(YOUR TASK)
The lines from the top of the material below through the line containing "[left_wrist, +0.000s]" are to be printed exactly, with pictures omitted.

(SUPPLIED INFORMATION)

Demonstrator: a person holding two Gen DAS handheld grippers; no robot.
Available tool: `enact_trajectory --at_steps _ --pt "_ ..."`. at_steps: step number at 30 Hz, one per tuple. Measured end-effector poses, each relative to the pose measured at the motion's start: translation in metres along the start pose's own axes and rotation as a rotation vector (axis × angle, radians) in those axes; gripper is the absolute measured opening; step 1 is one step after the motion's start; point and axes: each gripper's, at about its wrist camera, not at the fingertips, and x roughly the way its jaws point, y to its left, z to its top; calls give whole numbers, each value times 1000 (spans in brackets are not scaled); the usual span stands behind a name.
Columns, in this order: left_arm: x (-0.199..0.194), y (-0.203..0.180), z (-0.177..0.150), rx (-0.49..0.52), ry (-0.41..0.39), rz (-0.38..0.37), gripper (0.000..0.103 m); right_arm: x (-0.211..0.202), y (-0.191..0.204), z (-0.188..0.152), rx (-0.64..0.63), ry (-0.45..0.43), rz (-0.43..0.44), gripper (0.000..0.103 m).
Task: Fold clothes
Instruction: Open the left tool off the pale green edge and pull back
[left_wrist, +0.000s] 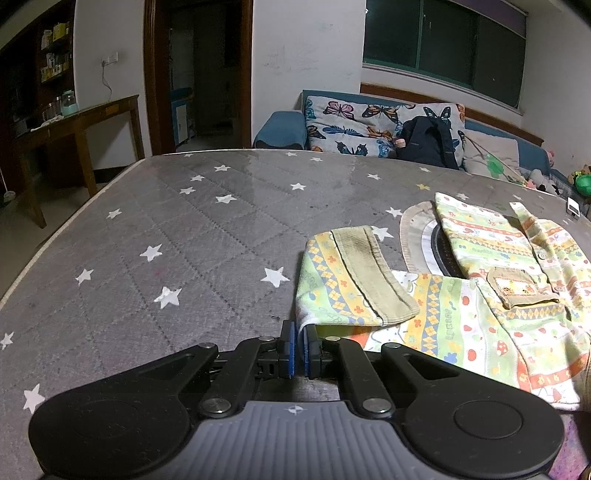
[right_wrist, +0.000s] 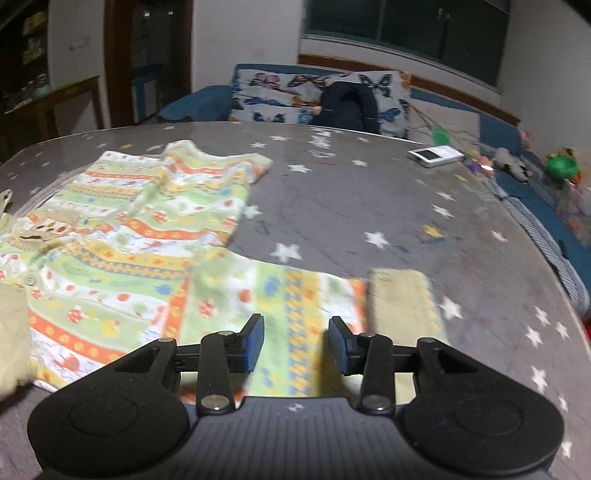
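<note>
A soft, striped cotton shirt (left_wrist: 461, 314) with ribbed tan cuffs lies on the quilted grey star-print mattress (left_wrist: 184, 240). The left gripper (left_wrist: 299, 349) pinches its folded sleeve edge; the right gripper (right_wrist: 295, 345) hovers released above the other sleeve.

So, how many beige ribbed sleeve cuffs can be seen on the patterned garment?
2. One beige ribbed cuff lies on the sleeve folded over near the left claw; the other beige cuff ends the flat sleeve ahead of the right claw.

Shirt (right_wrist: 122, 236): soft printed cloth, ribbed cuff (left_wrist: 373, 273); bed cover (left_wrist: 166, 229): quilted matt fabric.
</note>
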Motion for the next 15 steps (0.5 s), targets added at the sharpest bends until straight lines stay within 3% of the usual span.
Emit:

(THE COMPLETED TASK)
Demonstrator: a person holding two Gen DAS handheld grippers; no robot.
Available tool: `enact_trajectory --at_steps _ --pt "_ ..."`. at_steps: step number at 30 Hz, one per tuple. Measured end-effector poses, each relative to the pose measured at the motion's start: translation in metres along the start pose's own axes and rotation as a rotation vector (axis × angle, radians) in those axes; gripper is the absolute measured opening; step 1 is one step after the motion's start; point and axes: each gripper's, at about its wrist camera, not at the fingertips, and x roughly the way its jaws point, y to its left, z to its top; calls give whole numbers, each value times 1000 (spans in brackets are not scaled); the usual span stands behind a name.
Columns, in this order: left_arm: x (-0.199..0.194), y (-0.203..0.180), z (-0.177..0.150), rx (-0.49..0.52), ry (-0.41..0.39), rz (-0.38..0.37), gripper (0.000..0.103 m); right_arm: x (-0.211..0.202), y (-0.191..0.204), z (-0.188..0.152), rx (-0.64..0.63), ry (-0.45..0.43), rz (-0.43..0.44), gripper (0.000..0.103 m).
Task: Fold clothes
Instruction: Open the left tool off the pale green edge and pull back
[left_wrist, +0.000s] 

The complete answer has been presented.